:: SUPPLIED ENTRIES ::
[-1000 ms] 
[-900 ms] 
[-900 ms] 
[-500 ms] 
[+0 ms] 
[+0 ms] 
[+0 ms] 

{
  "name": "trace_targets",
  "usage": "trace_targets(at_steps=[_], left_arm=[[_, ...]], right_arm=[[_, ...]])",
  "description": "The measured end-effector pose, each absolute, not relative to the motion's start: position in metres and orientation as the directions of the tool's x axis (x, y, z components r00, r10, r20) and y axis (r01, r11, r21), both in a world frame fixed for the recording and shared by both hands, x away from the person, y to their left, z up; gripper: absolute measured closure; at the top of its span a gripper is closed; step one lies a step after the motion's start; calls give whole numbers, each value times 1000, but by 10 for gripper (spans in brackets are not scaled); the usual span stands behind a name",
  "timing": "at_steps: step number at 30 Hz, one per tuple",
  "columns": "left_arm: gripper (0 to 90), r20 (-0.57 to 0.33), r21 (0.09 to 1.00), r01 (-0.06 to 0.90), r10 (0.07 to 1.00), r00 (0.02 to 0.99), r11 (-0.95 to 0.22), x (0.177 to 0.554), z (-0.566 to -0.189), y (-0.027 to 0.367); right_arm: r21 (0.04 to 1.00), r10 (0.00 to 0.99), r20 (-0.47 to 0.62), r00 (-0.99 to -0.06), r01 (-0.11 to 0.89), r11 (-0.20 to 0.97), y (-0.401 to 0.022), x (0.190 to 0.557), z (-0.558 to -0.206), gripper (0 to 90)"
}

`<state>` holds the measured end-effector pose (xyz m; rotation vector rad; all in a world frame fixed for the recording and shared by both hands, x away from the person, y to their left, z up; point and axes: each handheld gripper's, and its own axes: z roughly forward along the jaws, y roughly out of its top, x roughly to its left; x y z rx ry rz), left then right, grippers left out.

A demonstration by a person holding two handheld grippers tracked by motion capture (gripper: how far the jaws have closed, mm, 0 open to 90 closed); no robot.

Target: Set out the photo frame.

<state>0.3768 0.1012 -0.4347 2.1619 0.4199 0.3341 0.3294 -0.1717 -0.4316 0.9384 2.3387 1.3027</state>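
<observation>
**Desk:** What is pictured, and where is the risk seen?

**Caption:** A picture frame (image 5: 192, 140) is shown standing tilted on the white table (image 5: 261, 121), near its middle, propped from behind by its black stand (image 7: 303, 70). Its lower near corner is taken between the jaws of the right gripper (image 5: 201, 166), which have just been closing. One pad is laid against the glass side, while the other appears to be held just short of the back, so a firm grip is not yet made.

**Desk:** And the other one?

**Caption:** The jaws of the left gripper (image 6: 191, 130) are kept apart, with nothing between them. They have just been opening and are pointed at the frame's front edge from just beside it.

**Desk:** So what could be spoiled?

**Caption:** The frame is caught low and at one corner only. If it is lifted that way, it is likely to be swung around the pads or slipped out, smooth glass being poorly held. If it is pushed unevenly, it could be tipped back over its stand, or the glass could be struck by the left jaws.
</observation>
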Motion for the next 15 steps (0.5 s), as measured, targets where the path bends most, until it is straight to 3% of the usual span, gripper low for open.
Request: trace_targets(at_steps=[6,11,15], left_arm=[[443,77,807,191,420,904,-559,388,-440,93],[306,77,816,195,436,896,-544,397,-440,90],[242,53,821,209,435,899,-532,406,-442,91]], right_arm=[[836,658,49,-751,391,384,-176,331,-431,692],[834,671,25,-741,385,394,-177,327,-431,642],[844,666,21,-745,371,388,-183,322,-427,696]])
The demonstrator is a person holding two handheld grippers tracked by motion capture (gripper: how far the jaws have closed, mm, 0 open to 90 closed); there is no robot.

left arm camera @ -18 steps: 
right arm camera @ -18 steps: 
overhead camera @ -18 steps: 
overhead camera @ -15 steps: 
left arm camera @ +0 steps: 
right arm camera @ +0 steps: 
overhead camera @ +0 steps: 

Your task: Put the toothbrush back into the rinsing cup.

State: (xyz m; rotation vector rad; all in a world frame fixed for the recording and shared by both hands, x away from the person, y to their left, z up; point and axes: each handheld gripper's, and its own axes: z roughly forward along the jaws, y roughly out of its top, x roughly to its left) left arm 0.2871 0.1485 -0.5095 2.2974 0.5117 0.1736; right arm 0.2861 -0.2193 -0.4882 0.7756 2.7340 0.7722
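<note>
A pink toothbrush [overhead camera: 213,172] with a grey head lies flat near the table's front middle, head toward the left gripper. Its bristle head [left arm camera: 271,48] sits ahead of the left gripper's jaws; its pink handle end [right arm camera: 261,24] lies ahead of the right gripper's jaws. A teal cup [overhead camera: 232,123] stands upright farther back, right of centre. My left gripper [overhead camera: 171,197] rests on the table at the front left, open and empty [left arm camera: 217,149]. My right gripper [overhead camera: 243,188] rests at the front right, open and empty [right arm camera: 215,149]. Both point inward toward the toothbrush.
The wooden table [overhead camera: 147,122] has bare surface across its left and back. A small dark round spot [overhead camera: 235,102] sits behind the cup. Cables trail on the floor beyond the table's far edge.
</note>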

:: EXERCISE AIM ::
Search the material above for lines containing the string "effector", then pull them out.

:: ANSWER FOR THE TASK ::
  "description": "The measured end-effector pose, each absolute, not relative to the motion's start: position in metres and orientation as the directions of the tool's x axis (x, y, z components r00, r10, r20) and y axis (r01, r11, r21), both in a world frame fixed for the recording and shared by both hands, x away from the person, y to their left, z up; gripper: absolute measured closure; at the top of its span a gripper is closed; step one lies a step after the motion's start; calls give whole numbers, each value times 1000, but by 10 for gripper (spans in brackets are not scaled); the usual span stands behind a name",
`<state>` holds the measured end-effector pose (xyz m; rotation vector rad; all in a world frame fixed for the recording and shared by both hands, x away from the person, y to their left, z up; point and axes: each handheld gripper's, and its own axes: z roughly forward along the jaws, y roughly out of its top, x roughly to its left; x y z rx ry rz), left then right, grippers left out.

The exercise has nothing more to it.